[ QUOTE ]
[ QUOTE ]
Congratulations! Who will be your first passenger?
[/ QUOTE ]
I already have lunch plans with my Mom, a friend, and possibly my younger brother this Friday.
[/ QUOTE ]
Couple things. First, I recommend going up solo next and do a little flying without the checkride monkey on your back before taking up pax. You're still understandably giddy with excitement, but an excited pilot can make for nervous pax. Pax want to see calm, cool, collected. It's also a good time to start shifting from checkride-precise flying to smooth-for-da-pax flying. That means rolling into banks slowly and gently (pretend you're an airliner and your pax don't want to spill their martinis), and gentle climbs and descents--cruise climb rather than Vy or (heaven forbid) Vx, and 200-300 fpm descents rather than 500-1000 fpm. Keep those banks gentle, too--steep turns are fine when you're solo or with other pilots, but they'll just scare your mom and she won't want to fly with you again.

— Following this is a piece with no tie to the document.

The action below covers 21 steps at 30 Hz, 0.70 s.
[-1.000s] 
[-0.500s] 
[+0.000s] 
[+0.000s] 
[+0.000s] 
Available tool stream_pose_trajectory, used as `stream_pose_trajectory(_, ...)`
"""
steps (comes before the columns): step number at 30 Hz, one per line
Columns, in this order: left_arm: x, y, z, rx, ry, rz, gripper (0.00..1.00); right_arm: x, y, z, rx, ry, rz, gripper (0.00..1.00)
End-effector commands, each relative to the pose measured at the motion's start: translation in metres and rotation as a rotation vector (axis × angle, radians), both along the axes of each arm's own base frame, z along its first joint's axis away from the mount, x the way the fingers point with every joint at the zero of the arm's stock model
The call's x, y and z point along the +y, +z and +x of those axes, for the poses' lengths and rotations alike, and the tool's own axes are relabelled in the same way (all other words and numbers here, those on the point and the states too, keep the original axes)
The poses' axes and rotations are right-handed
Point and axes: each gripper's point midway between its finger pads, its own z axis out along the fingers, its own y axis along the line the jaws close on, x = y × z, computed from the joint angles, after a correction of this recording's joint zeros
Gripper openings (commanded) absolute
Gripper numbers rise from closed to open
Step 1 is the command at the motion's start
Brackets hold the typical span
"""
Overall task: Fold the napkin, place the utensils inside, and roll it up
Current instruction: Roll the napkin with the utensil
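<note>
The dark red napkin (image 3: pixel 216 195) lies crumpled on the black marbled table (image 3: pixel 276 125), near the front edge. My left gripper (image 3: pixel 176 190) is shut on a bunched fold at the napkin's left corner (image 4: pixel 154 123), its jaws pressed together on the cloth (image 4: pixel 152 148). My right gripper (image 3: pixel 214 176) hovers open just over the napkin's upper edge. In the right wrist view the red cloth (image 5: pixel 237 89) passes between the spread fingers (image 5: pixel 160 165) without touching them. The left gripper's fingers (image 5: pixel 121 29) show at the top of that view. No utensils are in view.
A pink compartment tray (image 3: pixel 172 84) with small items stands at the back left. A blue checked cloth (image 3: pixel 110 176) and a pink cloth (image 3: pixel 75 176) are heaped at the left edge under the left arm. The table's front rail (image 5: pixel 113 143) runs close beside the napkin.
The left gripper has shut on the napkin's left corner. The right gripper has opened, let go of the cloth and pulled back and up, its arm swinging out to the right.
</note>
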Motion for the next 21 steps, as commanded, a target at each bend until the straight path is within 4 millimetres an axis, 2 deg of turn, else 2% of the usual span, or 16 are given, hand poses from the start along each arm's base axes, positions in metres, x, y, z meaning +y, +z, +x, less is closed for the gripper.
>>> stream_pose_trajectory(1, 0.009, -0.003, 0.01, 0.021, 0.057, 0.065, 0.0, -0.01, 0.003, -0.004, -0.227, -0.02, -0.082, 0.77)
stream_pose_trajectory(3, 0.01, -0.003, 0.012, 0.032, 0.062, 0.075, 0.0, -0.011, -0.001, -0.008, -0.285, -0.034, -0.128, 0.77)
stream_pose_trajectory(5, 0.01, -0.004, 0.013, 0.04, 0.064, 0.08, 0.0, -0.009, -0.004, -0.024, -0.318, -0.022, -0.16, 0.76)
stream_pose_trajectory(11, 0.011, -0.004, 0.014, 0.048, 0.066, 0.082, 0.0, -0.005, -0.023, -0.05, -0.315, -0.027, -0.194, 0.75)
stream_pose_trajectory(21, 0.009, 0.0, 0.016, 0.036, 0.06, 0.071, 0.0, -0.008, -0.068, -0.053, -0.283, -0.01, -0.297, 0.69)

Second, start putting together an outline for a pax briefing and get some barf bags. Ya never know when a pax will need one (better safe than stinky). If the plane has a 4 place intercom and you can rent headsets for everyone, do so--pax don't like being isolated from the pilot, even if it's only in their head. If you can't outfit each pax with a headset, it's polite to have a fresh set of earplugs on hand for them.
Third, expect the plane you've trained in to fly like a pig when loaded with full fuel and a butt in each seat. Don't neglect your weight & balance and add 15-20 lbs to your estimates of each butt (add it to pax-reported weight, too).